YOUR TASK:
In the records that follow, find the line with "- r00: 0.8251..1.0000"; from there, retype every line exactly through the line with "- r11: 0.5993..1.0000", which also belongs to the answer.

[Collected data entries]
--

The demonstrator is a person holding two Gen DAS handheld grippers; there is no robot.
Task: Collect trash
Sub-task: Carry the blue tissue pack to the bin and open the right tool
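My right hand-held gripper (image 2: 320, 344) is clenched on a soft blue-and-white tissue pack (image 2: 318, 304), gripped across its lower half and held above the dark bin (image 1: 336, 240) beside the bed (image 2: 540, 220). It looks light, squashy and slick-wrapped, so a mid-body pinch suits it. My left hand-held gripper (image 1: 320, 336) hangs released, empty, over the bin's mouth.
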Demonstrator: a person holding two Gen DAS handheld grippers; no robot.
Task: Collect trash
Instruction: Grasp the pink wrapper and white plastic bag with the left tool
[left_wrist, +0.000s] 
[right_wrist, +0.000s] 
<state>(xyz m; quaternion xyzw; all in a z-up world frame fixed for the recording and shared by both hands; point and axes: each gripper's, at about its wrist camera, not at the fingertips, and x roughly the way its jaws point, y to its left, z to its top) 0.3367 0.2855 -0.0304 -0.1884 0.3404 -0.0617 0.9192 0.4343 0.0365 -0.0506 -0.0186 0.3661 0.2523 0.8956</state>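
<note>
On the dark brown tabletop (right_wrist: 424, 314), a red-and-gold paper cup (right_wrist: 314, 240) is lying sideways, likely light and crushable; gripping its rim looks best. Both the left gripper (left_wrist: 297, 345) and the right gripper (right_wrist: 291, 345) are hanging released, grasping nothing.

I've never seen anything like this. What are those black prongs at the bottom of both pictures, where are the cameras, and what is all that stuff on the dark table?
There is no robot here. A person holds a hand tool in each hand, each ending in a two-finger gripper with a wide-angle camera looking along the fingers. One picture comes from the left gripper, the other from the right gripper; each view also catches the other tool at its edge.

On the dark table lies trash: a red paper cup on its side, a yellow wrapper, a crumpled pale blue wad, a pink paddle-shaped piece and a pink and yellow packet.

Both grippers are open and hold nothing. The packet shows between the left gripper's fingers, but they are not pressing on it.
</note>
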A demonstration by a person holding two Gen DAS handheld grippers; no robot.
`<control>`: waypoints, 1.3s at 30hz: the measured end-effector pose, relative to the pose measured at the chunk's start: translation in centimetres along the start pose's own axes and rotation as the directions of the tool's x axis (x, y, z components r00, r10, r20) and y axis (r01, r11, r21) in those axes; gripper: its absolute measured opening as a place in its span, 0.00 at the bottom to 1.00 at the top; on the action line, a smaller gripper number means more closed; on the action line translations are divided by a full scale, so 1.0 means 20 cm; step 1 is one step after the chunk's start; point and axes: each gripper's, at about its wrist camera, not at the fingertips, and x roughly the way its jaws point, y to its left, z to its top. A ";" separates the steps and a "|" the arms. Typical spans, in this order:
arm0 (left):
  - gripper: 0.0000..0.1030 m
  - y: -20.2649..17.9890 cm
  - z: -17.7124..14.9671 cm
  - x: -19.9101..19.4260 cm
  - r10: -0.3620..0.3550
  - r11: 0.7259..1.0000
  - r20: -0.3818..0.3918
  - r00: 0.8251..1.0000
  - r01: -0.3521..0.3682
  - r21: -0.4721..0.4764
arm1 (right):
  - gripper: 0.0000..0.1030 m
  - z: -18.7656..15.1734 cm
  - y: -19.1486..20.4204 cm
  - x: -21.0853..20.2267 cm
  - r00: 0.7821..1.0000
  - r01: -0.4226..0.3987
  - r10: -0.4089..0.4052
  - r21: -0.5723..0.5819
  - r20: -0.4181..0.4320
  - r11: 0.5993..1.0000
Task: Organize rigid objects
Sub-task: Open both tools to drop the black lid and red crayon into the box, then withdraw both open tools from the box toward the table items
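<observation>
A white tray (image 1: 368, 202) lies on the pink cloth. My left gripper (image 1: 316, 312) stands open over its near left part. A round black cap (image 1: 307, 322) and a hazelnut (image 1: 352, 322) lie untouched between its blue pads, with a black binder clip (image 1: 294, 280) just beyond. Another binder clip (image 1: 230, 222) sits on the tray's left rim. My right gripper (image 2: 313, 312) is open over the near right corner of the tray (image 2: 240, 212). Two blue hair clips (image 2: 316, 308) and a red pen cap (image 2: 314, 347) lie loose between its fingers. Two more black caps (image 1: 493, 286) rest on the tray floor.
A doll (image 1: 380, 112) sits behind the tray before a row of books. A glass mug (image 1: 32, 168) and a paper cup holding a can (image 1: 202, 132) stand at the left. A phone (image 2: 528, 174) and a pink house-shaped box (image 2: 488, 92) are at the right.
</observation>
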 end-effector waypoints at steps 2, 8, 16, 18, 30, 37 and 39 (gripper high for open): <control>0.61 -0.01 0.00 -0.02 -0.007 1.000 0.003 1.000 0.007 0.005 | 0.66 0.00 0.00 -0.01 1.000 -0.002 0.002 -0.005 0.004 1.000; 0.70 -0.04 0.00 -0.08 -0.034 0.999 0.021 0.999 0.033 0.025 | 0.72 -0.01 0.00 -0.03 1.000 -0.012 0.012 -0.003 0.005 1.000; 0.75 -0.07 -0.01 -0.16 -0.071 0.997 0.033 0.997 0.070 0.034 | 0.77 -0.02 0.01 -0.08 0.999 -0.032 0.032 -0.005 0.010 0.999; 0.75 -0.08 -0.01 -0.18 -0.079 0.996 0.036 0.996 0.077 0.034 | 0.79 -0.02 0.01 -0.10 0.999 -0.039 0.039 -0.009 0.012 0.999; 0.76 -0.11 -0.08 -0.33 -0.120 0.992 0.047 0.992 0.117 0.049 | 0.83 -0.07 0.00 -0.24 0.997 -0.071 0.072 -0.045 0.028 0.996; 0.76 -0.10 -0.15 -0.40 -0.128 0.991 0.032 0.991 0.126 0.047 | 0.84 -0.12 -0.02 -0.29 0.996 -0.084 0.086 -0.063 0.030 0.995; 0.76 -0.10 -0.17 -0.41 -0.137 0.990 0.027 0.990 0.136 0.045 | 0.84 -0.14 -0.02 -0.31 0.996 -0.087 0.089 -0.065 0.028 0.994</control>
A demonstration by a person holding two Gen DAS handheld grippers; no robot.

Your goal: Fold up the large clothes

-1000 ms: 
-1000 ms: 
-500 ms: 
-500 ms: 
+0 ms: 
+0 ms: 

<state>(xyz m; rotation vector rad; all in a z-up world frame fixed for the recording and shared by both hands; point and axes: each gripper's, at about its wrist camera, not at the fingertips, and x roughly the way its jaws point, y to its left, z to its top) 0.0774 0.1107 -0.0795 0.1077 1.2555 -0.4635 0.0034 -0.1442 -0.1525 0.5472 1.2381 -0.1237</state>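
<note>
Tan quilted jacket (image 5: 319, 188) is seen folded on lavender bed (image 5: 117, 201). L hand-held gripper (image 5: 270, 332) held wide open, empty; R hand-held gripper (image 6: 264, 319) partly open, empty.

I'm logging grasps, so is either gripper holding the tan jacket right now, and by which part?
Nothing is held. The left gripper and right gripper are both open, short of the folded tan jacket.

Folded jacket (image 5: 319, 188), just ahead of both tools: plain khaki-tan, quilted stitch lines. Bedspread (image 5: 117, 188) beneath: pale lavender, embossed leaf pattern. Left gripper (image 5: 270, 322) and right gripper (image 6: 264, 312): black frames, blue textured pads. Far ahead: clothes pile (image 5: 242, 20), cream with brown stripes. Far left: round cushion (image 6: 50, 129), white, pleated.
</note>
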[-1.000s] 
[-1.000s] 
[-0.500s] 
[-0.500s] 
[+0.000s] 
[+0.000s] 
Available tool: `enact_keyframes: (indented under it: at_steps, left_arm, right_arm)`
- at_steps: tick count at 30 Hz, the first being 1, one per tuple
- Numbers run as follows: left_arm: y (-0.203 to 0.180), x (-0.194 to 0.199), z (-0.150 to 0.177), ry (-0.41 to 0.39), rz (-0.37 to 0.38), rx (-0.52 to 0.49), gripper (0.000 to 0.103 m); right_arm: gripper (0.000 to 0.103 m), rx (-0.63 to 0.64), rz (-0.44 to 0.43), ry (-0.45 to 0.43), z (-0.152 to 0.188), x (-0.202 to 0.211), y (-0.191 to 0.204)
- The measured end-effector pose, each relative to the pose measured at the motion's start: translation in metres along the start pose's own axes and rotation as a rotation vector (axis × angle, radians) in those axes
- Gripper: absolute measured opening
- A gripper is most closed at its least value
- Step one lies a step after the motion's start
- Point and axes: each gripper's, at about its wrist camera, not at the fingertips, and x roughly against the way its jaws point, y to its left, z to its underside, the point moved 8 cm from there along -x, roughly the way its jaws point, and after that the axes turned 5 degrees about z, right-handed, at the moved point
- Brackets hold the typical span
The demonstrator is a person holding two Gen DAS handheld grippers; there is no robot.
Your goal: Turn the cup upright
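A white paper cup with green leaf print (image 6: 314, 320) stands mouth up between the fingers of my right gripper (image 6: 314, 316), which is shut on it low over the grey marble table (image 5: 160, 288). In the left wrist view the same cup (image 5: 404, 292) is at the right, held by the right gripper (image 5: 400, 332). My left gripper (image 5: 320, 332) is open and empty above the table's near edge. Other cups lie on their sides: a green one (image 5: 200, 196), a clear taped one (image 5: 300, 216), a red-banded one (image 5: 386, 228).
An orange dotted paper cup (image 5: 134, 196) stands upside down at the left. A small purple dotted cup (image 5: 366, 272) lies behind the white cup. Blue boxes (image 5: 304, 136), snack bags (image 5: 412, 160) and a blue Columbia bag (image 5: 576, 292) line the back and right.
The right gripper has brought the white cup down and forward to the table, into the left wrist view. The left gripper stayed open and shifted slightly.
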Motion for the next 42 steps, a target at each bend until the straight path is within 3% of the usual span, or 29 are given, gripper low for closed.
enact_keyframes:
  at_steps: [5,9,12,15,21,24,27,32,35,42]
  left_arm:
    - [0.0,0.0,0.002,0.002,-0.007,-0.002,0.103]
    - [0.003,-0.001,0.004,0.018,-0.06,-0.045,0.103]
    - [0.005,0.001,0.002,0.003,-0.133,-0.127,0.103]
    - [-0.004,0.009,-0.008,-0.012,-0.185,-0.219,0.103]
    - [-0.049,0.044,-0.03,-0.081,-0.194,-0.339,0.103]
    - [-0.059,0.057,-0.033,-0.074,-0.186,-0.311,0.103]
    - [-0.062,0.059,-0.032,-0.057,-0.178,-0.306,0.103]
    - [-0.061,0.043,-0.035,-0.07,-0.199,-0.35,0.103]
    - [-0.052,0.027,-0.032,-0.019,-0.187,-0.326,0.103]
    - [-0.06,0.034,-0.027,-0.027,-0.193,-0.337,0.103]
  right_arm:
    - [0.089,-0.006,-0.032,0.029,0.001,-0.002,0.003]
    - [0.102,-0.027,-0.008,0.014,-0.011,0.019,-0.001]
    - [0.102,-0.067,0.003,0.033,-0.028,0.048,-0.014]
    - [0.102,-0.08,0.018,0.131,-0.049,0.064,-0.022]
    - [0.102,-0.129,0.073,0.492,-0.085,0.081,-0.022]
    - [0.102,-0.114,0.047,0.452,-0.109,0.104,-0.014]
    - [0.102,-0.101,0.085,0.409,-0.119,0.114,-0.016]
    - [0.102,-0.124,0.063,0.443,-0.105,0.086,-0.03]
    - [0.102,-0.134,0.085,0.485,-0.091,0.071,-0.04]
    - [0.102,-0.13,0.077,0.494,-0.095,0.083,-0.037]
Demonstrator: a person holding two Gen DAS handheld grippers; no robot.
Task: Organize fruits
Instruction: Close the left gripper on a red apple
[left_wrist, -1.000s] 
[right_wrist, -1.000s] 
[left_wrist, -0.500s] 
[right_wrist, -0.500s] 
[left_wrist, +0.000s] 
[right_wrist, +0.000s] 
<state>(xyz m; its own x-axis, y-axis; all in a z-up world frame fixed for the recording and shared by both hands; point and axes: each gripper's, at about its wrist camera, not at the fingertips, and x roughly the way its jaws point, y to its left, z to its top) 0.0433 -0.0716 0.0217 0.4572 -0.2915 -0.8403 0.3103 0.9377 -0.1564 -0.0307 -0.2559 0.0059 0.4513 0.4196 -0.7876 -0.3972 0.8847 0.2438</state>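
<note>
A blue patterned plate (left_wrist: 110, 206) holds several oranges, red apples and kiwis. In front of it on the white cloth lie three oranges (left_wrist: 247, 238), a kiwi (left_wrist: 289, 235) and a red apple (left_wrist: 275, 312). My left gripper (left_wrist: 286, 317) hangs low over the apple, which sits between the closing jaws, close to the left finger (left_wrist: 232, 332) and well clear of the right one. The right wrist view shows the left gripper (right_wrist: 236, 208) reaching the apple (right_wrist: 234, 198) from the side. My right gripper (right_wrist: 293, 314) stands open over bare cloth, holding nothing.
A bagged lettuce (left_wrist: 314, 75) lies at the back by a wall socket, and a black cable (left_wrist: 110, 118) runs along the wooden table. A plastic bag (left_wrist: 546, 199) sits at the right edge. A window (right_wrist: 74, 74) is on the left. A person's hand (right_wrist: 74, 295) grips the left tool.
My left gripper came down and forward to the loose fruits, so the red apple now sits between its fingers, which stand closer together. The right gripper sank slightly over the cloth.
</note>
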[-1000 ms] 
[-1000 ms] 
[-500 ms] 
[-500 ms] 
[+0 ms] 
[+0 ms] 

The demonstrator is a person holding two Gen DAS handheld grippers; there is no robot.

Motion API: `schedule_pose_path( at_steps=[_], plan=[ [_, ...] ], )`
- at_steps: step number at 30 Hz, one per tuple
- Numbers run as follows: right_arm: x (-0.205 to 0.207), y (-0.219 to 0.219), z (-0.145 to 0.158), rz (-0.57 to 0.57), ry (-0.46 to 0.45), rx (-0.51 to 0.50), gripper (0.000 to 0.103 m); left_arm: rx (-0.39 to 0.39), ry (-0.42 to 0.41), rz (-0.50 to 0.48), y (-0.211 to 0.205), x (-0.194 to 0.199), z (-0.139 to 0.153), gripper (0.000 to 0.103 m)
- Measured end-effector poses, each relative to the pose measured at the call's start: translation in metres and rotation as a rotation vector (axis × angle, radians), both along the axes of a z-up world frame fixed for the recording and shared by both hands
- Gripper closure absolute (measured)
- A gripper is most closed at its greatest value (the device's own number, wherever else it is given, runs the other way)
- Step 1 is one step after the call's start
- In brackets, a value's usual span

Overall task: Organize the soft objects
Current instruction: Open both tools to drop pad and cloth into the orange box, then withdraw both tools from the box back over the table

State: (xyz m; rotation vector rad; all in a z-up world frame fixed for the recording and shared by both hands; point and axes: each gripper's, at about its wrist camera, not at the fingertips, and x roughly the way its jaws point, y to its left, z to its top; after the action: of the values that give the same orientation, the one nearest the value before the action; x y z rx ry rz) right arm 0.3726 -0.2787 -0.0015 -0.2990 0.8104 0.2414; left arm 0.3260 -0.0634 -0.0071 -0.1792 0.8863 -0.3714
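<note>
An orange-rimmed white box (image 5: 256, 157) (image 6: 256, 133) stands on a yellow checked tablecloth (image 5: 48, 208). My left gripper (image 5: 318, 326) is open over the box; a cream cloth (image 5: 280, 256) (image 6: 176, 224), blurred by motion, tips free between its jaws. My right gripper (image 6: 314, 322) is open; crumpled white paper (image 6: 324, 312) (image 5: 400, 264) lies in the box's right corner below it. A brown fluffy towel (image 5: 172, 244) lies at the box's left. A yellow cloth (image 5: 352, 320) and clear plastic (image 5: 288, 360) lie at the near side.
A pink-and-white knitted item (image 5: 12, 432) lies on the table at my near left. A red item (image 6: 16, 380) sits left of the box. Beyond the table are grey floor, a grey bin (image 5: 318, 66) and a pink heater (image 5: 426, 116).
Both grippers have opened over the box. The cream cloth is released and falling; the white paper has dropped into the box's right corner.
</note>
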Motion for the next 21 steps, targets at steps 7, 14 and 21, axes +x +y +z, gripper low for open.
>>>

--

EXERCISE SOLUTION:
  - r00: 0.8251..1.0000
  - r01: -0.3521..0.3682
  - r21: -0.4721..0.4764
arm1 (right):
  - gripper: 0.0000..0.1030 m
  - z: -18.7656..15.1734 cm
  - y: -19.1486..20.4204 cm
  - x: -21.0853..20.2267 cm
  - r00: 0.7821..1.0000
  - r01: -0.4226..0.3987
  - r10: -0.4089..0.4052
  - r21: -0.5723..0.5819
  - r20: -0.4181..0.4320
  - r11: 0.5993..1.0000

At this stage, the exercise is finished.